- [What you have to do] The listing must be reproduced in full, exactly as it stands.

Material provided START

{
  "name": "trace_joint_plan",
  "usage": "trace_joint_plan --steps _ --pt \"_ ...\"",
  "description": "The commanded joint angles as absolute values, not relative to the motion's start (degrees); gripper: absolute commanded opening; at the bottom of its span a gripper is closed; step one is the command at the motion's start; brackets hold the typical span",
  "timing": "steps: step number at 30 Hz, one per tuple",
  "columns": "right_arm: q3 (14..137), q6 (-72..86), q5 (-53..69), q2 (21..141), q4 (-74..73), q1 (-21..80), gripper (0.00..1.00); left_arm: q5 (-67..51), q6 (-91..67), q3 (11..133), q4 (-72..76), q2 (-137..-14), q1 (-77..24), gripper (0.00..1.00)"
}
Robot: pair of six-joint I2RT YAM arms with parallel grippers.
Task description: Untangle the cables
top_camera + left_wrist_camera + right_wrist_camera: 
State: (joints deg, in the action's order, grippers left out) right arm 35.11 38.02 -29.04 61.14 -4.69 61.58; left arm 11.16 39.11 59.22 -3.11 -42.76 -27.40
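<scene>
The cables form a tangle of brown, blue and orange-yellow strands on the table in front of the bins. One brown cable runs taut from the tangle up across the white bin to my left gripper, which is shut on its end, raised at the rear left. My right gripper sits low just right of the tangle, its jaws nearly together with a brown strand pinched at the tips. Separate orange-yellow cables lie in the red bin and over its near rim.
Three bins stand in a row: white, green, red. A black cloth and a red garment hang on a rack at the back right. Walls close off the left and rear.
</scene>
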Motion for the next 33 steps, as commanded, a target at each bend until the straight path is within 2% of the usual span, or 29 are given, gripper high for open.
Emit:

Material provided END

- [Output for this exercise]
{
  "name": "trace_joint_plan",
  "usage": "trace_joint_plan --steps _ --pt \"_ ...\"",
  "description": "The commanded joint angles as absolute values, not relative to the motion's start (degrees); gripper: absolute commanded opening; at the bottom of its span a gripper is closed; step one is the command at the motion's start; brackets hold the typical span",
  "timing": "steps: step number at 30 Hz, one per tuple",
  "columns": "right_arm: q3 (14..137), q6 (-72..86), q5 (-53..69), q2 (21..141), q4 (-74..73), q1 (-21..80), gripper (0.00..1.00); left_arm: q5 (-67..51), q6 (-91..67), q3 (11..133), q4 (-72..76), q2 (-137..-14), q1 (-77..24), gripper (0.00..1.00)"
}
Robot: pair of six-joint I2RT YAM arms with parallel grippers.
Task description: Untangle the cables
top_camera + left_wrist_camera + right_wrist_camera: 
State: (joints deg, in the action's order, grippers left out) right arm 35.11 38.02 -29.04 61.14 -4.69 61.58; left arm 11.16 39.11 59.22 -3.11 -42.76 -27.40
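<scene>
The cables form a tangle of brown, blue and orange-yellow strands on the table in front of the bins. One brown cable runs taut from the tangle up across the white bin to my left gripper, which is shut on its end, raised at the rear left. My right gripper sits low just right of the tangle, its jaws nearly together with a brown strand pinched at the tips. Separate orange-yellow cables lie in the red bin and over its near rim.
Three bins stand in a row: white, green, red. A black cloth and a red garment hang on a rack at the back right. Walls close off the left and rear.
</scene>
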Motion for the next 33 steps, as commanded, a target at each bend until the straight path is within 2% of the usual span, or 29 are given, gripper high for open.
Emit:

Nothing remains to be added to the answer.